TorchTPU facilitates a tiered workflow: establish correct execution first, then use guidelines to identify and refactor suboptimal architectures or inject custom kernels for optimal hardware utilization. This balance between portability and hardware-specific optimization represents a pragmatic approach to the challenge of cross-platform AI development.
Roadmap for 2026
The TorchTPU team has laid a solid foundation but continues to address several challenges:
- Reducing recompilations triggered by dynamic sequence lengths and batch sizes through advanced bounded dynamism within XLA
- Building a comprehensive library of precompiled TPU kernels to reduce first-execution latency
- Planned initiatives include:
- Launch of a public GitHub repository with extensive documentation and tutorials
- Integration with PyTorch's Helion DSL to expand custom kernel capabilities
- First-class support for dynamic shapes through torch.compile
- Native multi-queue support for asynchronous codebases
- Deep integrations with ecosystem pillars like vLLM and TorchTitan
Significance for the AI Ecosystem
TorchTPU represents more than just another hardware integration—it embodies a philosophical approach to AI infrastructure development.

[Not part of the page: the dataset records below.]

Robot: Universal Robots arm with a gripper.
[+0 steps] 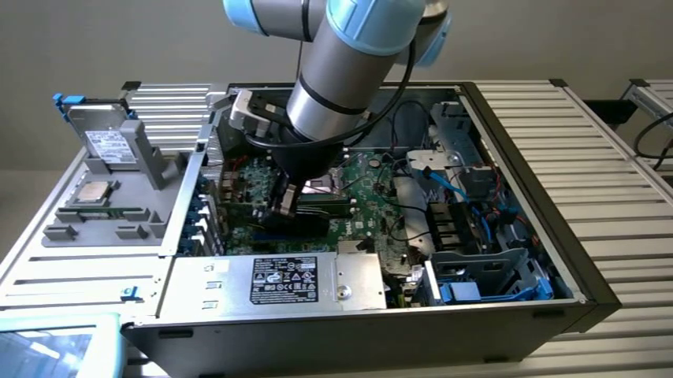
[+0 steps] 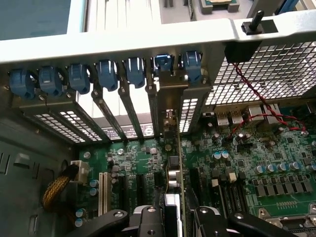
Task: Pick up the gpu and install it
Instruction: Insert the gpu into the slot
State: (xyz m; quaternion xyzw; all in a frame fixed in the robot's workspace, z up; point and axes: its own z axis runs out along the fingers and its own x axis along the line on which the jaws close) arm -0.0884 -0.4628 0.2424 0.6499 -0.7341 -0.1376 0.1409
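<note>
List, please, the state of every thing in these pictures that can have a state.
computer case, open, its side panel off.
gpu, upright on its edge above the motherboard; whether it is seated cannot be told.
gripper, inside the case, shut on the gpu.

You see the gpu point(image 2: 177, 168) edge-on: a thin green card standing upright over the motherboard point(image 2: 276, 163), running lengthwise toward the slot covers point(image 2: 106, 116).
</note>
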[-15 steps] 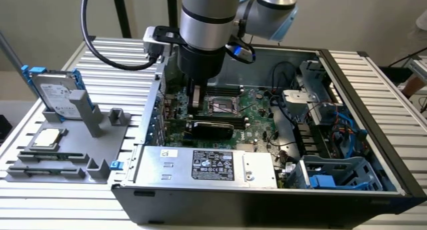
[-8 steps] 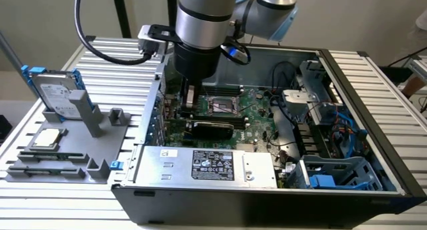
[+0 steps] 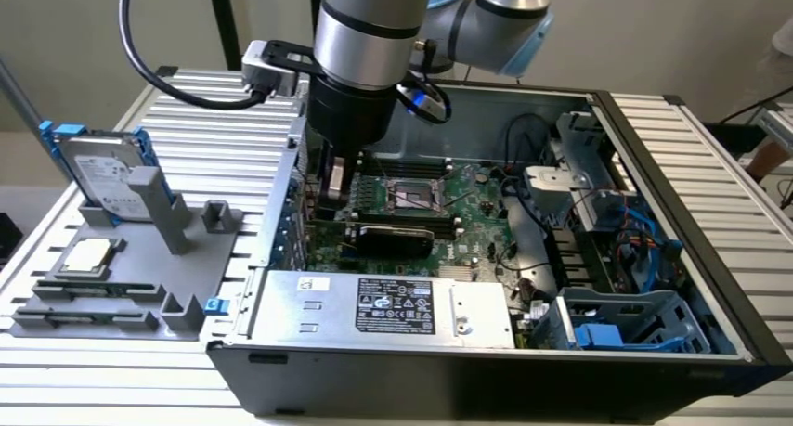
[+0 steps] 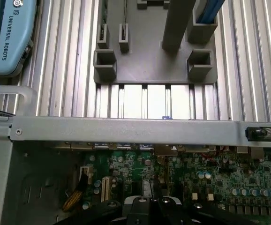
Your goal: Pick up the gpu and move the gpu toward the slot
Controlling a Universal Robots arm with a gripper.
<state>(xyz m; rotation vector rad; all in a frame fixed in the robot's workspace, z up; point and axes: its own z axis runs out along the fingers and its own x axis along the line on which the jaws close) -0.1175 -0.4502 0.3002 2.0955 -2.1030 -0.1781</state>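
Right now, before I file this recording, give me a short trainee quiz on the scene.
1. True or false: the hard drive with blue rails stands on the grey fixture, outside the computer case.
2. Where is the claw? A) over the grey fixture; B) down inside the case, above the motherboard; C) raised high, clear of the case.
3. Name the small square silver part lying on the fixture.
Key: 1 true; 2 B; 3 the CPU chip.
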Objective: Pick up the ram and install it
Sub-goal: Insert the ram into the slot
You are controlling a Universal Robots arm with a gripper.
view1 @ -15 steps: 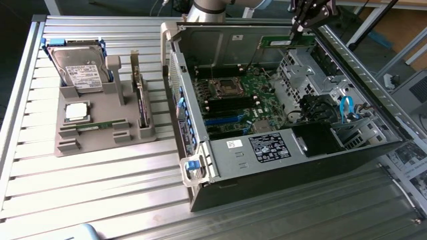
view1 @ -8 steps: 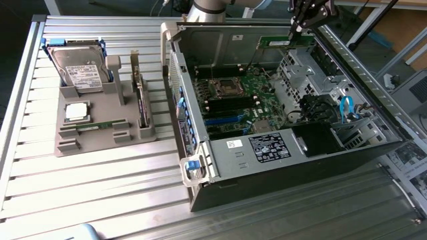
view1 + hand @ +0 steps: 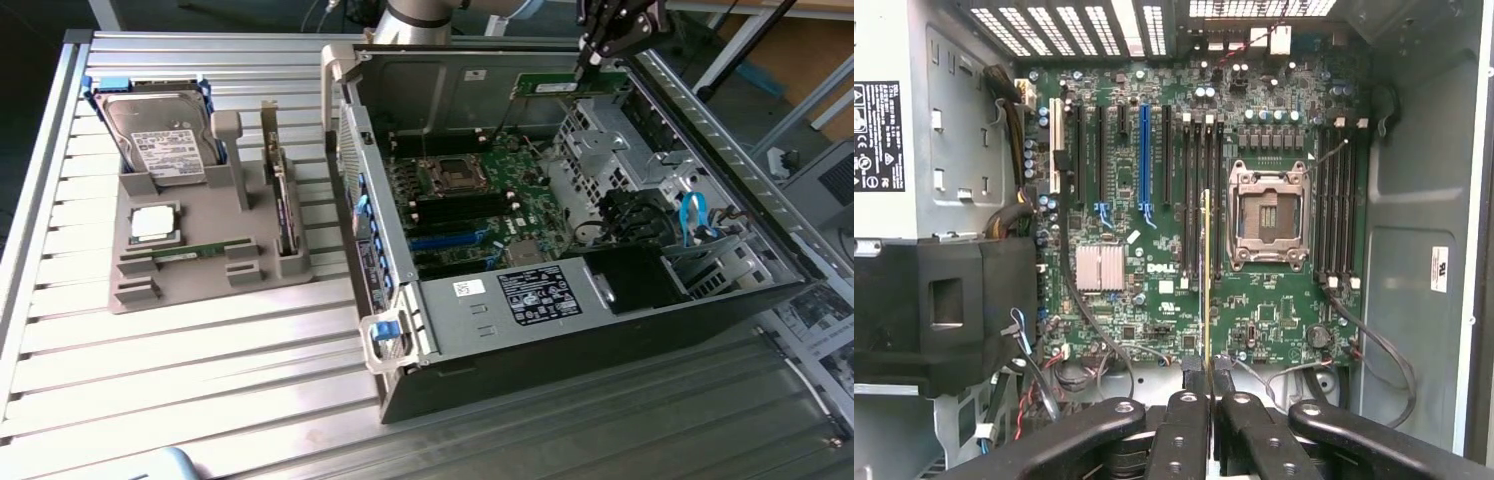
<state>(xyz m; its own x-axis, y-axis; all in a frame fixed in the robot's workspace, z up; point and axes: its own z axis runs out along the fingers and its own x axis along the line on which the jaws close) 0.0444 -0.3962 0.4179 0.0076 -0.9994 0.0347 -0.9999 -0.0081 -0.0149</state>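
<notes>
Case [image 3: 561, 300]: is lying open on the tabletop [image 3: 200, 380].
Motherboard [image 3: 1154, 250]: is facing the tool, memory slots looking empty.
Tool [image 3: 1209, 388]: is clamping on the ram.
Ram [image 3: 1206, 270]: is hanging edge-on above the slots, not yet seated.
Progress: picking is done; inserting is remaining.

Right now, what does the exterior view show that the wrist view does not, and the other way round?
Exterior view: the grey holder on the slatted table, carrying a hard drive, a processor chip and an expansion card.
Wrist view: the ram edge-on, in line with the long black slots beside the processor socket.
Both: the gripper shut on the ram, the motherboard and the open computer case.
</notes>
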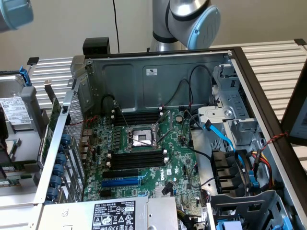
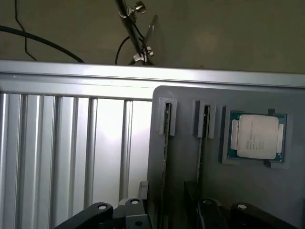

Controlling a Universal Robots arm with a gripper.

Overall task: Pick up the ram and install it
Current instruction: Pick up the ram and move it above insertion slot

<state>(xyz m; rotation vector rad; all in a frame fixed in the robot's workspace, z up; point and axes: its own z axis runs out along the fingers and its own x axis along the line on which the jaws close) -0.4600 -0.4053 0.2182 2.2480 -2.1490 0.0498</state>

By prioritizing the developer experience while maintaining hardware-specific optimizations, Google has created a template for how specialized AI hardware can integrate with existing ecosystems.
As models continue to scale, the ability to efficiently leverage thousands of accelerators will become increasingly critical. TorchTPU's approach of "PyTorch, but on TPUs" lowers the barrier to entry while providing paths to optimal performance, potentially accelerating the development of next-generation AI systems.
The integration also signals Google's commitment to making its TPU infrastructure accessible to the broader AI community, complementing existing offerings like Google Cloud TPUs while providing a more native experience for PyTorch developers.
For developers interested in exploring TorchTPU, Google has indicated that a public GitHub repository with documentation and tutorials will be available later in 2026. The TPU Developer Hub will serve as the central resource for staying updated on TorchTPU developments.
The evolution of AI infrastructure will continue to present challenges in balancing developer productivity with hardware-specific optimizations. TorchTPU offers one approach to this balance, and its development will be closely watched by both the research and industrial AI communities.